| Assignment |
For the word "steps", count the lines of the listing that contain it and give only the count.

| The data |
++++++++

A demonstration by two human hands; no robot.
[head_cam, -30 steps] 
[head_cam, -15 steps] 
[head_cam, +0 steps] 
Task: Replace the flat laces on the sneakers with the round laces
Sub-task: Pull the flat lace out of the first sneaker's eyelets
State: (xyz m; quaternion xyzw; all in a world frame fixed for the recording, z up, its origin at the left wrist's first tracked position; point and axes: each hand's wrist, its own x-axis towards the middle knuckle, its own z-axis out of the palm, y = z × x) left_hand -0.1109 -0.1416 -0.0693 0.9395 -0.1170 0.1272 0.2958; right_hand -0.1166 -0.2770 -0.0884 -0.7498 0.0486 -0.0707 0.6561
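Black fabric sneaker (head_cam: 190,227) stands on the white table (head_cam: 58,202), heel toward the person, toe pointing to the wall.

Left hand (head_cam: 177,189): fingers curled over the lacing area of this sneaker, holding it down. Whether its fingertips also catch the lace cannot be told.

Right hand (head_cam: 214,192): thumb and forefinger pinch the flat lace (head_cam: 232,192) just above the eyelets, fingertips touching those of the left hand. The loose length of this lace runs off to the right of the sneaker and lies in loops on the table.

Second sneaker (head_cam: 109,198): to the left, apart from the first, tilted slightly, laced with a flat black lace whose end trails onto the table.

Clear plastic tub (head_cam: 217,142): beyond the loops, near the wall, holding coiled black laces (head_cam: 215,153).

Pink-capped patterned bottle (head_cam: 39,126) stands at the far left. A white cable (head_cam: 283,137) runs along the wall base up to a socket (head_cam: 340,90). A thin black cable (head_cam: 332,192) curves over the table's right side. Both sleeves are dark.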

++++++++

| The answer |
3